I am trying to compare two names and figure out if they are the same, different, same but case different…
This code just doesn’t want to work… (Maybe it’s late…)
Test vs TEST … says the are just different.
if StrComp( self.Name, rhs.Name, REALbasic.StrCompLexical) = 0 then
System.DebugLog("Same Name but case may different")
if StrComp( self.Name, rhs.Name, REALbasic.StrCompCaseSensitive) <> 0 then
System.DebugLog("Same Name :" + self.Name + ": vs :" + rhs.Name + ": case different")
return 1
end if
else
System.DebugLog("Different Name :" + self.Name + ": vs :" + rhs.Name + ":")
return -1
end if
You are using REALbasic.StrCompCaseSensitive, which means that the comparison is case sensitive
Therefore Test is indeed different in comparison with TEST.
Try REALbasic.StrCompLexical instead.
The Lexical comparison option is only affecting how text gets ordered (i.e. it gets ordered differently than if you used “<” and “>” to compare strings).
If you want to actually ignore case, then convert both strings to lowercase first.
good idea, but…
…there are some other things to consider when doing that.
first off: have both to-be-compared Strings the same Encoding?
And if so: which Encoding?
WindowsANSI: Lowercase is kind of broken… especially with special chars (Umlaut), such as “Ü”. See <https://xojo.com/issue/54926>
UTF8: Converting to UTF8 is a workaround for the WindowsANSI issue. You might have UTF8 strings anyway. But… where do they come from? Are they both the same way (pre/de-composed)? If not, “ü = ü” might be false, since there are different binary representations for the very same “visual” character. So keep that in mind when doing binary comparisons of UTF8 strings (e.g. with StrComp).

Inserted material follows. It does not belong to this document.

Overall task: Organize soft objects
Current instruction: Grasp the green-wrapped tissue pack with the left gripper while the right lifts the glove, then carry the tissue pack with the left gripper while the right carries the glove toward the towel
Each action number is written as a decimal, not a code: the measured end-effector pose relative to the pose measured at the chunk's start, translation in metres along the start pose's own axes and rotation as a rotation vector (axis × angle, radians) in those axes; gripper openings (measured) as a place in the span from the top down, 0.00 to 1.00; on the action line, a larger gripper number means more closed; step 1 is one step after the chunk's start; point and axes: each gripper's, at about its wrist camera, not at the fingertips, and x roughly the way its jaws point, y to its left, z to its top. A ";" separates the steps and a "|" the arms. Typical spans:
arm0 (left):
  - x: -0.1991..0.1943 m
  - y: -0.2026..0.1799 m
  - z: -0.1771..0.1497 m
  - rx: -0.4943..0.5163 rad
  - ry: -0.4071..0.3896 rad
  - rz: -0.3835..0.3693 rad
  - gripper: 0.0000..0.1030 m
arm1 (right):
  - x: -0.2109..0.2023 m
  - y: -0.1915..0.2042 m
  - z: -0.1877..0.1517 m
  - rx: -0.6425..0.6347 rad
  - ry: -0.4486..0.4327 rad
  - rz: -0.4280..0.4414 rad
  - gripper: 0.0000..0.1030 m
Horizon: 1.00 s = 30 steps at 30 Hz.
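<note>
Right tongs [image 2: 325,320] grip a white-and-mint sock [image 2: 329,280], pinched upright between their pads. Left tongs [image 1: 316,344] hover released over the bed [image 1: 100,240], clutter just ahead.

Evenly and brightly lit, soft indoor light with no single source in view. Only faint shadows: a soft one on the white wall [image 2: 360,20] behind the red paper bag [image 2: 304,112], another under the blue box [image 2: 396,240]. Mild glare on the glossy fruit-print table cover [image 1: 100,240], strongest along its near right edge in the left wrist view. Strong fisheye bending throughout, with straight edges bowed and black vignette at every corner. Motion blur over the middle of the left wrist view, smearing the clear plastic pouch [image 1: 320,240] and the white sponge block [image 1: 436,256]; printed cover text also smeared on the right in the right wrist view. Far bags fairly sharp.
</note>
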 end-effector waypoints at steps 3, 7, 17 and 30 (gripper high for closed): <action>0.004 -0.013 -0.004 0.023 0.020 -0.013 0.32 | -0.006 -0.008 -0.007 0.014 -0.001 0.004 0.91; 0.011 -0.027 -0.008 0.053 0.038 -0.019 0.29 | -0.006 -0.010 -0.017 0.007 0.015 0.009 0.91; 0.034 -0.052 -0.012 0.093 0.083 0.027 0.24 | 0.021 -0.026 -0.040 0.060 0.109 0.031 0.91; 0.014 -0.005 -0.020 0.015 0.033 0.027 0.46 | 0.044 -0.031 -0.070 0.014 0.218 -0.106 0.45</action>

I haven’t found much in Feedback regarding UTF8 and pre/decomposed Strings, and how to normalize them in Xojo… An old one talking about issues is <https://xojo.com/issue/19163>. Shouldn’t there be one requesting a way to normalize UTF8 Strings?
I want to know that the strings are
a) Test <> Test (Different character set encoding)
b) Test = TEST (Lexically the same)
c) Test <> TEST. (Different because of case)
i.e. I want to KNOW that they differ only by case.
Maybe that’s clearer.
if self.Name.Encoding <> rhs.Name.Encoding then
System.DebugLog("Character encodings are different.")
return -1
end if
if self.Name <> rhs.Name then
System.DebugLog("The names are lexically different")
return -1
end if
if StrComp(self.Name, rhs.Name, REALbasic.StrCompCaseSensitive) = 0 then
System.DebugLog("The names are identical")
return 0
end if
return -1
[quote=429605:@Thomas Tempelmann]
If you want to actually ignore case, then convert both strings to lowercase first.[/quote]
There are language where this literally cant work oddly enough
I think Turkish is one where there are some letters in upper case that have no lower case equivalent (maybe I have that backwards)
By lower casing you actually change the “words”
I’m not trying to ignore the case I’m trying to log why the comparison of two string has failed.
either the encodings don’t match or the case doesn’t match or its a match. but i have to log why…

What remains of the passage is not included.